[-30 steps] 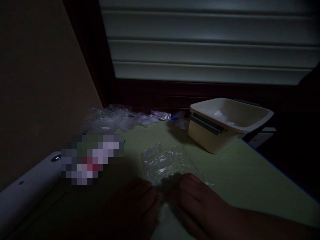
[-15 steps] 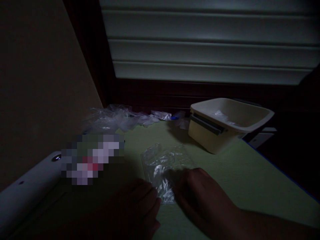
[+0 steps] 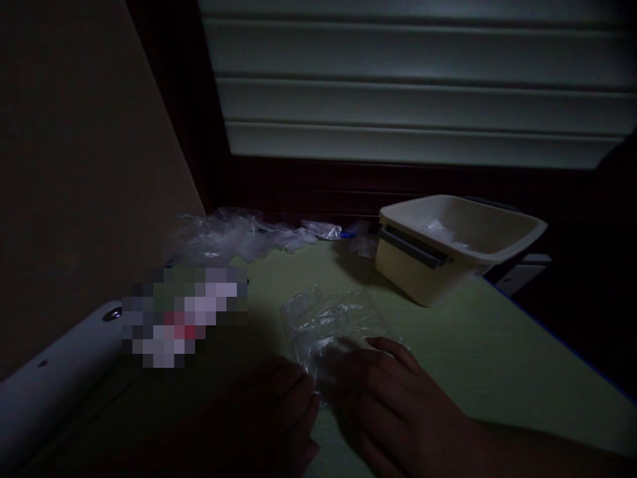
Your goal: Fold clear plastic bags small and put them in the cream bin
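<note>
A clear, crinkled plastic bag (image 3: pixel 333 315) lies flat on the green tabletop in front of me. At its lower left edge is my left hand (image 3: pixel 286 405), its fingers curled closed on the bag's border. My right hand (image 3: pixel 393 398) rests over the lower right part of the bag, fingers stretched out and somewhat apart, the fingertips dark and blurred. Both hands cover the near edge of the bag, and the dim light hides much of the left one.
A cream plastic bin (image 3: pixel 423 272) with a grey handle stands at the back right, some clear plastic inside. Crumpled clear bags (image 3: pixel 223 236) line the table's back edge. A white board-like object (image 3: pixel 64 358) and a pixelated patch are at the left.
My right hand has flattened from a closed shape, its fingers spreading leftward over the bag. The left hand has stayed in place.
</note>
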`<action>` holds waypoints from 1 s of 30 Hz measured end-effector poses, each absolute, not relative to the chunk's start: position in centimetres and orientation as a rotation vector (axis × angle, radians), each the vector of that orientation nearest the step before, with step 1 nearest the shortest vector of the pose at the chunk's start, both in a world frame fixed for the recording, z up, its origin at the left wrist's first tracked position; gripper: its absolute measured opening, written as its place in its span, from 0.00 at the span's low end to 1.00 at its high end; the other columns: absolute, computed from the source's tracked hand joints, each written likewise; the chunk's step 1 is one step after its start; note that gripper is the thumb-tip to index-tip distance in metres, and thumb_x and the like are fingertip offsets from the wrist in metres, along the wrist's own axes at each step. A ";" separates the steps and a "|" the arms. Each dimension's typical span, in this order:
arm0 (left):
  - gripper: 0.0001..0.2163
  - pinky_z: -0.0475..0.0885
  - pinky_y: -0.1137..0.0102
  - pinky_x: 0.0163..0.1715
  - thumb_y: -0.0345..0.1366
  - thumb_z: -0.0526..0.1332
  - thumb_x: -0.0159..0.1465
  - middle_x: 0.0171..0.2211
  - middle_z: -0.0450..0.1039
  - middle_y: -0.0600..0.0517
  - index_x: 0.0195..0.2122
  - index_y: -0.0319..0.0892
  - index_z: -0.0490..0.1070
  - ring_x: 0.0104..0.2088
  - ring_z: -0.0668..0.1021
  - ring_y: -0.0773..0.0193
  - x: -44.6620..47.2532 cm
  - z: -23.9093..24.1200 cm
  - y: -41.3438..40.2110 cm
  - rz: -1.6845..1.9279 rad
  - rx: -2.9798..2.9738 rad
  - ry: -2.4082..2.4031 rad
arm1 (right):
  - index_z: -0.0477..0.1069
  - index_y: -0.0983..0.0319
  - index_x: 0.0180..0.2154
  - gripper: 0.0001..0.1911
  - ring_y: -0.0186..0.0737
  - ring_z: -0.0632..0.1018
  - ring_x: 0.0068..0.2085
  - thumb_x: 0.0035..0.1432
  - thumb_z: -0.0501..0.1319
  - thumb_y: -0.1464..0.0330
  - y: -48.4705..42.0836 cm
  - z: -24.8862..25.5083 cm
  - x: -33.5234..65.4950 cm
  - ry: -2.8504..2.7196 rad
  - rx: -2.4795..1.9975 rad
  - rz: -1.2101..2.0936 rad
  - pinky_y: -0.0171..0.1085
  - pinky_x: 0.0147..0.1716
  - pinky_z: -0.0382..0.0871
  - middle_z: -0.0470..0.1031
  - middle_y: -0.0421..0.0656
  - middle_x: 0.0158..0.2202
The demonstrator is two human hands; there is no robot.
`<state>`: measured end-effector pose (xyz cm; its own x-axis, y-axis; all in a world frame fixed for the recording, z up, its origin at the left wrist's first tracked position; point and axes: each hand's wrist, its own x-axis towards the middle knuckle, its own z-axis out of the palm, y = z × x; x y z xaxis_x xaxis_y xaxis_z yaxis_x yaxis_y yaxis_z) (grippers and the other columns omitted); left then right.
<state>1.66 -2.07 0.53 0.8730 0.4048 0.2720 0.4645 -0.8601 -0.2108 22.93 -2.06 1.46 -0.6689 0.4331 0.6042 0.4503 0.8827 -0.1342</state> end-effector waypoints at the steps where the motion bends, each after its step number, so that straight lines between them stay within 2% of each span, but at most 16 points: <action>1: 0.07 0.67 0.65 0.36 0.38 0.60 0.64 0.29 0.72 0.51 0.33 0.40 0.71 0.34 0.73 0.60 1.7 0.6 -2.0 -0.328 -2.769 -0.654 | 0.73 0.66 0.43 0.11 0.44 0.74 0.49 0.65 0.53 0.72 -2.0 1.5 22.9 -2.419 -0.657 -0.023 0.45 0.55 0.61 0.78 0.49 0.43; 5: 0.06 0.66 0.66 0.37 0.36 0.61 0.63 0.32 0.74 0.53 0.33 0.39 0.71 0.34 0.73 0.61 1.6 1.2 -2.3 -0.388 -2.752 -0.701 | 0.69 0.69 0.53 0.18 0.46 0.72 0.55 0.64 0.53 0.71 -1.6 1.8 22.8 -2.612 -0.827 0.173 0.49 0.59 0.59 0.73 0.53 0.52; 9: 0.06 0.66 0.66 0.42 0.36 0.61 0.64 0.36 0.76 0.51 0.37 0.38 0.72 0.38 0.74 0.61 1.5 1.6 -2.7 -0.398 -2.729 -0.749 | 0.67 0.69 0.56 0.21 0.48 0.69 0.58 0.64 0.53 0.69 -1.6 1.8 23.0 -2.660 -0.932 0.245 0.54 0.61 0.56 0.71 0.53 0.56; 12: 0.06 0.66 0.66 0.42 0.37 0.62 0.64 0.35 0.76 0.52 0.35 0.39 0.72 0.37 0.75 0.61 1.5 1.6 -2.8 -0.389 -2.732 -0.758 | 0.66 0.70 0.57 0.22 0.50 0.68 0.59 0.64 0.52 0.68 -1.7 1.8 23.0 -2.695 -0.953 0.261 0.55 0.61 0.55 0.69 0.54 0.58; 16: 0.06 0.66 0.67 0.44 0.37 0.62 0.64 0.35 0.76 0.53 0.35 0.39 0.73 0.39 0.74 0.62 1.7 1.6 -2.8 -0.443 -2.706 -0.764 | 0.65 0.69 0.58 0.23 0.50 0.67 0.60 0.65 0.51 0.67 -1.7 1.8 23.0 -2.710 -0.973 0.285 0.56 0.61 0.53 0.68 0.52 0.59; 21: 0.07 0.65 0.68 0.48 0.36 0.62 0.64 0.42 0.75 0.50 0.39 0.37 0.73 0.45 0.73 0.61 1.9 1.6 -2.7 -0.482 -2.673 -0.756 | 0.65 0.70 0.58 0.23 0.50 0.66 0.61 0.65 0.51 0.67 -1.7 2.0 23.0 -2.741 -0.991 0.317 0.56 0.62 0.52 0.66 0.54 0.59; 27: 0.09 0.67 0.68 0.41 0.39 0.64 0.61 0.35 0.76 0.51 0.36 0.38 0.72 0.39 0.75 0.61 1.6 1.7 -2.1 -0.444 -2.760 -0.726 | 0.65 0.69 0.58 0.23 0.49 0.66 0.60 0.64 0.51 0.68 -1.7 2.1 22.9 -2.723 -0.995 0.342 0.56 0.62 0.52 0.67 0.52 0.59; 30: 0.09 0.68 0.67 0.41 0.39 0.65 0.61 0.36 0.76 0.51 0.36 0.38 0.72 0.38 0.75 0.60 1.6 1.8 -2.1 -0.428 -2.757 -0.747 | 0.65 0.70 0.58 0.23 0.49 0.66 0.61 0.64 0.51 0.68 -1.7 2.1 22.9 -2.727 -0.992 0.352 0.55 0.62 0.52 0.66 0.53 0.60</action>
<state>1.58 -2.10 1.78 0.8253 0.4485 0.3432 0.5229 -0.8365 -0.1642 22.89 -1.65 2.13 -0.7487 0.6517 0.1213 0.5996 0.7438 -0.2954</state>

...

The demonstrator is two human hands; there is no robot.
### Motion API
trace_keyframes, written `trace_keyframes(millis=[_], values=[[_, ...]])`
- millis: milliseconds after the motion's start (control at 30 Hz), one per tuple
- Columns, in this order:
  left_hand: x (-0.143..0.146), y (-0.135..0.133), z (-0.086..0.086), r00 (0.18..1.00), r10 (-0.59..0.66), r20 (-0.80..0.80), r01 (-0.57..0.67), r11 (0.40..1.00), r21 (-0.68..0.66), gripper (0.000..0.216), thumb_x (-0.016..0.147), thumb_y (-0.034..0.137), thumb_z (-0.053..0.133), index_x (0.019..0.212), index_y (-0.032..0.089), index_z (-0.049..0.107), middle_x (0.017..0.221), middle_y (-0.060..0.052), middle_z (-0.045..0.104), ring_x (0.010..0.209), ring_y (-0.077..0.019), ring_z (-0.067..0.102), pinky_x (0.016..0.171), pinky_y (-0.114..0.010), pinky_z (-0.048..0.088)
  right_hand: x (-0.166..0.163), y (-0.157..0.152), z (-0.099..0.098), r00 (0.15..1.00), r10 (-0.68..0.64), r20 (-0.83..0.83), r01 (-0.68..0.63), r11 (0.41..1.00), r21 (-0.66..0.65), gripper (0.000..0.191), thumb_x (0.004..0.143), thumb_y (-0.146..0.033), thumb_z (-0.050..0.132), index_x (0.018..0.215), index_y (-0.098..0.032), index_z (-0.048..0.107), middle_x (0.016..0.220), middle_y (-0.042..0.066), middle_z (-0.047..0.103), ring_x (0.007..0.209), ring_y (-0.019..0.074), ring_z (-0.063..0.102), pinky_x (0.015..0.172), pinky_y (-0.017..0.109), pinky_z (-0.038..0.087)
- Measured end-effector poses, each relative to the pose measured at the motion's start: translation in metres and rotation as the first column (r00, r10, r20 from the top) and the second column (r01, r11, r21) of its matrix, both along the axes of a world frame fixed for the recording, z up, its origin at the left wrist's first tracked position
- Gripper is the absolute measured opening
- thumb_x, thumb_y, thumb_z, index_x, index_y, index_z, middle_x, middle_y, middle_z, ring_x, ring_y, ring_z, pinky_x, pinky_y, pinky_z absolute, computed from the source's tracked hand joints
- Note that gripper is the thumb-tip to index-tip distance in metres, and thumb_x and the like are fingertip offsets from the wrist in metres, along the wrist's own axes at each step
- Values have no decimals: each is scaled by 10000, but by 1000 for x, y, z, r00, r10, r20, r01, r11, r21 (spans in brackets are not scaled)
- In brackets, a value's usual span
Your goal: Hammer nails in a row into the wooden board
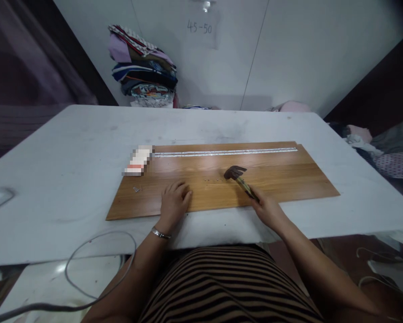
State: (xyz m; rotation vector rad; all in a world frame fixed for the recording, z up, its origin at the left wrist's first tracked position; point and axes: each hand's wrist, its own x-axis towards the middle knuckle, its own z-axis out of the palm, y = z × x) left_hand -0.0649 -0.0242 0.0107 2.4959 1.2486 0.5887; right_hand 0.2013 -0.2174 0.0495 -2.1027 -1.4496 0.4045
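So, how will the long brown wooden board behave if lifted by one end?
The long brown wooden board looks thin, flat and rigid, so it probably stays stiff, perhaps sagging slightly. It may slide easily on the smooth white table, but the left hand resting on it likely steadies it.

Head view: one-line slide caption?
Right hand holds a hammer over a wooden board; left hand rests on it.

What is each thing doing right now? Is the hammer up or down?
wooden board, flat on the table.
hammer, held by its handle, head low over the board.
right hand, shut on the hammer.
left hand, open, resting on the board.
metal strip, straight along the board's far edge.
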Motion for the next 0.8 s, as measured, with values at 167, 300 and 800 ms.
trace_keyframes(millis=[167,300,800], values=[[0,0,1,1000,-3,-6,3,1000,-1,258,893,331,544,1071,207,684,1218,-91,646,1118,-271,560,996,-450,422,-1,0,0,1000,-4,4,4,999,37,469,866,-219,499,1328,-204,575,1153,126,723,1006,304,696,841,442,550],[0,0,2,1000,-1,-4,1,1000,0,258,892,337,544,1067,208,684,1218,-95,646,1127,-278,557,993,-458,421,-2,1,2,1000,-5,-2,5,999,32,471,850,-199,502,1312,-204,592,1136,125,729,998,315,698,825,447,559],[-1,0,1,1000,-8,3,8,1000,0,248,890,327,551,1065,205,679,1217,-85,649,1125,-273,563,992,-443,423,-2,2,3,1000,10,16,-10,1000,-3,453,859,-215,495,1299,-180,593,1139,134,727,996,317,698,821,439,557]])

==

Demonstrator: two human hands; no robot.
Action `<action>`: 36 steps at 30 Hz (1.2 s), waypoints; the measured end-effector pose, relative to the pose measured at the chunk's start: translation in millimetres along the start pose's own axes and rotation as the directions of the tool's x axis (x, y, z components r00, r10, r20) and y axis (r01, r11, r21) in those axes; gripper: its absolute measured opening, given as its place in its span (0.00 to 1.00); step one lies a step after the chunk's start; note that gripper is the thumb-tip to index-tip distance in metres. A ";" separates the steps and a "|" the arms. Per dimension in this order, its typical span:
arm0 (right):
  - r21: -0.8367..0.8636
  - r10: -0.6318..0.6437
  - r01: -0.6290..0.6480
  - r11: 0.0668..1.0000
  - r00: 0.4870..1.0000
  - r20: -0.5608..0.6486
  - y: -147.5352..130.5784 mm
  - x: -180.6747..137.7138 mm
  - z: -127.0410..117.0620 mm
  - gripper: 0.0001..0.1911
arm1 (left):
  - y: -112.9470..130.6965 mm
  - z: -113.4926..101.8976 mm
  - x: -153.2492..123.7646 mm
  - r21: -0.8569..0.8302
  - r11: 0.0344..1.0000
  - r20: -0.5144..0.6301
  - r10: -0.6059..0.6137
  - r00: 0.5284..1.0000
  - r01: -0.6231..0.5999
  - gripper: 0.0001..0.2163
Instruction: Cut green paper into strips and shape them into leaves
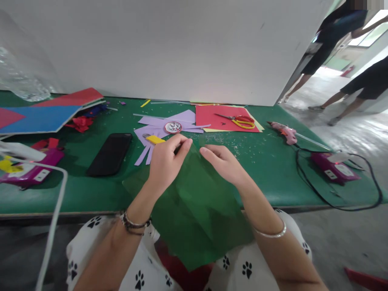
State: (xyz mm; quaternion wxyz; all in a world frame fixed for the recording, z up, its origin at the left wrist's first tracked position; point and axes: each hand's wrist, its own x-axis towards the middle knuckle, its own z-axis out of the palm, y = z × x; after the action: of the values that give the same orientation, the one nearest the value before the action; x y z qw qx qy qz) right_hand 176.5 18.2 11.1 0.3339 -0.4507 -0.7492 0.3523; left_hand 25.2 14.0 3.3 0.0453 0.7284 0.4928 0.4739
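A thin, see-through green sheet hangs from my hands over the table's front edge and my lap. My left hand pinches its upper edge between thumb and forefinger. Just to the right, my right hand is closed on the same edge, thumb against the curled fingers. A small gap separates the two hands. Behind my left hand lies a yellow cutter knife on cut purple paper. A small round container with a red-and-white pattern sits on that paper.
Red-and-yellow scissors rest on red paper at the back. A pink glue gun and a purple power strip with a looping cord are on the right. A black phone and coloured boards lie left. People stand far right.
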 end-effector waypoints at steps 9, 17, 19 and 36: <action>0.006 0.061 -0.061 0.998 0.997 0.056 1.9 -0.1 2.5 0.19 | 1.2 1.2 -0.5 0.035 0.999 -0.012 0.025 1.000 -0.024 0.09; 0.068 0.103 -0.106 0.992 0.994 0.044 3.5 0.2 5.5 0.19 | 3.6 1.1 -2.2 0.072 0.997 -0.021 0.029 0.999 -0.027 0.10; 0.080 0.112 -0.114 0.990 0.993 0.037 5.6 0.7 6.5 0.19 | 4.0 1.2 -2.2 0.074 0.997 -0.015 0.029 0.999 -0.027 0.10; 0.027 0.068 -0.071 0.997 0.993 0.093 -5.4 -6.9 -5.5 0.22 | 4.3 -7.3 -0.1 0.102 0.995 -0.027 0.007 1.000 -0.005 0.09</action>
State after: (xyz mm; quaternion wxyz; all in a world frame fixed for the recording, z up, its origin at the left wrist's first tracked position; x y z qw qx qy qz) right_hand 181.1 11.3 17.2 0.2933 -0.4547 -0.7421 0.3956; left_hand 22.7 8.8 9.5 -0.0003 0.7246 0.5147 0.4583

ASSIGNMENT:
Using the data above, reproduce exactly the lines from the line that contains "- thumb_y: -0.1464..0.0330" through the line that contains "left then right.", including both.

ANSWER SPACE:
  - thumb_y: -0.1464..0.0330
  - y: -48.4705..42.0836 cm
  - z: -24.8862..25.5083 cm
  - x: -33.5234..65.4950 cm
  - ry: -2.8504..2.7196 rad
  - rx: -2.4795..1.9975 rad
  - rz: -1.2101..2.0936 rad
  - pinky_y: -0.0171..0.1085
  - pinky_x: 0.0147..0.1716
  - pinky_z: -0.0382..0.0871
  - middle_z: -0.0470..0.1031
  - middle_y: -0.0421..0.0656
  - middle_x: 0.0158..0.2202
The demonstrator is two human hands; there is no robot.
`<state>`: measured end-effector pose (xyz cm; its own x-axis, y-axis; all in a world frame fixed for the recording, z up, its origin at the left wrist's first tracked position; point and axes: each hand's wrist, its own x-axis towards the middle knuckle, its own z-axis out of the palm, y = z × x; x y z xaxis_x xaxis_y xaxis_z yaxis_x yaxis_y yaxis_z) (grippers and the other columns omitted); left then right.

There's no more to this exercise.